Finance Minister Nhlanhla Nene. PIcture: GCIS

BEIJING/JOHANNESBURG - Finance Minister Nhlanhla Nene has reacted to South Africa's slide into recession, saying while the government is not entirely surprised, it's disappointed in the numbers.

Earlier on Tuesday, Stats SA announced the economy had contracted by 0.7% in the second quarter following a contraction of 2.6% in the first quarter.

The largest negative contributors to growth in GDP were agriculture, transport and trade.

Speaking in Beijing on the sidelines of the Forum on China-Africa Cooperation, Nene says government didn’t see the technical recession coming.

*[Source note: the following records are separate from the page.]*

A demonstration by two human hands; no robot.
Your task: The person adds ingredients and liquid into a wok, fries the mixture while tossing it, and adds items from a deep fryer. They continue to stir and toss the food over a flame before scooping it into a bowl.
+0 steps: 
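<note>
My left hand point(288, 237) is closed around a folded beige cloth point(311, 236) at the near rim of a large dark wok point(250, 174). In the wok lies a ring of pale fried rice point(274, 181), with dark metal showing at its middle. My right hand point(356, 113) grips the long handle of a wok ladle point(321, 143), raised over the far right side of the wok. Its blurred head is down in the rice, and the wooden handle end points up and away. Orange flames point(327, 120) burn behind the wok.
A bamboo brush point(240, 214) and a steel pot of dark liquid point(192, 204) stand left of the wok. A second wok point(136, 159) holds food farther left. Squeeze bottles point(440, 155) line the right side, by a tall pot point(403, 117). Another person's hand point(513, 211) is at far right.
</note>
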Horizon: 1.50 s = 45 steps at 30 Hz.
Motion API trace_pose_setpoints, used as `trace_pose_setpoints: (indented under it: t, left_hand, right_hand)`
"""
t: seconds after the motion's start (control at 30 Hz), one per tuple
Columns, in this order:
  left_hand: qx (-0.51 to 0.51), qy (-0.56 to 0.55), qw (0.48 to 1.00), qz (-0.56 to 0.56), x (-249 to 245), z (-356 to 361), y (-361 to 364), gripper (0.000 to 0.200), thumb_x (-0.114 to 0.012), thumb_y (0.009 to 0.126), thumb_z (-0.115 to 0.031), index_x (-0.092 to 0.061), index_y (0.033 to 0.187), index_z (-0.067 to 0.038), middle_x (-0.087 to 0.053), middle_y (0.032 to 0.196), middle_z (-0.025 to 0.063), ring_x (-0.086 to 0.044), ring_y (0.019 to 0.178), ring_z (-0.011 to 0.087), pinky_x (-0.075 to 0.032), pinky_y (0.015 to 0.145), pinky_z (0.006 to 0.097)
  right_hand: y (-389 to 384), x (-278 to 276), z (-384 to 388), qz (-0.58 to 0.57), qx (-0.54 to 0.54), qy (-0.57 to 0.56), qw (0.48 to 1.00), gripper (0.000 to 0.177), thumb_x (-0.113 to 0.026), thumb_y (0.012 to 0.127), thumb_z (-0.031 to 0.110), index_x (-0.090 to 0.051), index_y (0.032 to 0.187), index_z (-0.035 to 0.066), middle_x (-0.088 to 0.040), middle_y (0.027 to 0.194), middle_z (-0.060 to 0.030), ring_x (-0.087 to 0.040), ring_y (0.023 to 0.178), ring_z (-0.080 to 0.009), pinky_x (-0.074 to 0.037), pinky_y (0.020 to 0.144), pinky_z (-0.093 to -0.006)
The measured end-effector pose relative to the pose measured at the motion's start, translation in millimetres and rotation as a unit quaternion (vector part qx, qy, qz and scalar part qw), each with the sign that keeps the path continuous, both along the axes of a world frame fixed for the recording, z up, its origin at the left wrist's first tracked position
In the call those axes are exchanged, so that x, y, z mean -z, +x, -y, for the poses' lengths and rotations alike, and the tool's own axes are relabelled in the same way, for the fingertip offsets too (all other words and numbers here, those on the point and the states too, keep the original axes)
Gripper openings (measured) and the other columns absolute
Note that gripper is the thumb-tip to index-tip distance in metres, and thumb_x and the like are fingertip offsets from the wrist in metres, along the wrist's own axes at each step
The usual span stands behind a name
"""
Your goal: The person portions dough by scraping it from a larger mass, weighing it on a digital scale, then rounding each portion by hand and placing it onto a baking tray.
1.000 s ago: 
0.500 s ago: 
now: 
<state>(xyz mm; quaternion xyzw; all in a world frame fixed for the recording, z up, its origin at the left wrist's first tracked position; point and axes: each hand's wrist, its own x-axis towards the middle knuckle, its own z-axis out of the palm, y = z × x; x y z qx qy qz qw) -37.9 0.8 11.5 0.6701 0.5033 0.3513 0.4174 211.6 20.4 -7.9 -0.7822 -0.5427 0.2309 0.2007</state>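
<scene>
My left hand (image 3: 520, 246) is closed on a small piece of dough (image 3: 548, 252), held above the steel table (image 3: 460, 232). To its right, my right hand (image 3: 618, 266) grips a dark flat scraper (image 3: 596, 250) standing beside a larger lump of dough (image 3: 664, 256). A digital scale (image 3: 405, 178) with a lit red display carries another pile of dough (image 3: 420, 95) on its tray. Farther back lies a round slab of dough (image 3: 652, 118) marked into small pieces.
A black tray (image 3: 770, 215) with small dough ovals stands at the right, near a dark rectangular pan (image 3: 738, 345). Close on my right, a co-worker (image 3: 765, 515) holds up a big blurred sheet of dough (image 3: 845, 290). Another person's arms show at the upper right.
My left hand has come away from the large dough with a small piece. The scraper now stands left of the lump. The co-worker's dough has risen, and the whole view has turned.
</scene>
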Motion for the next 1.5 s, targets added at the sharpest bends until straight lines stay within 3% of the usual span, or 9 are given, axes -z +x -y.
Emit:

“We didn’t think we would have the second contraction, we were hoping we would have a moderate recovery.”

But he says government is working on a plan to finalise the structural reform package.

“The reform package that comes out of the Cabinet process is also in the pipeline.”

Nene says he doesn’t think that the latest figures have something to do with the current heated debate around the expropriation of land without compensation but says government can’t deny that the VAT increase and fuel price hikes have had an impact on the numbers.

ECONOMISTS REACT

Economists say the latest gross domestic product (GDP) figures were not expected, with many predicting positive growth.

Economist Azar Jammine explains what a recession means.

“Officially, recessions are defined as situations where the GDP contracts for two conservative quarters, it’s an attempt at trying to describe a situation where things are actually deteriorating.”

Economist Nicky Weimar said: “It’s not really that surprising, we had the monthly numbers that indicated to us that underlying activity remained exceptionally weak in the second quarter. The big question really was around some factors that we didn’t have or don’t have regular monetary statistics on."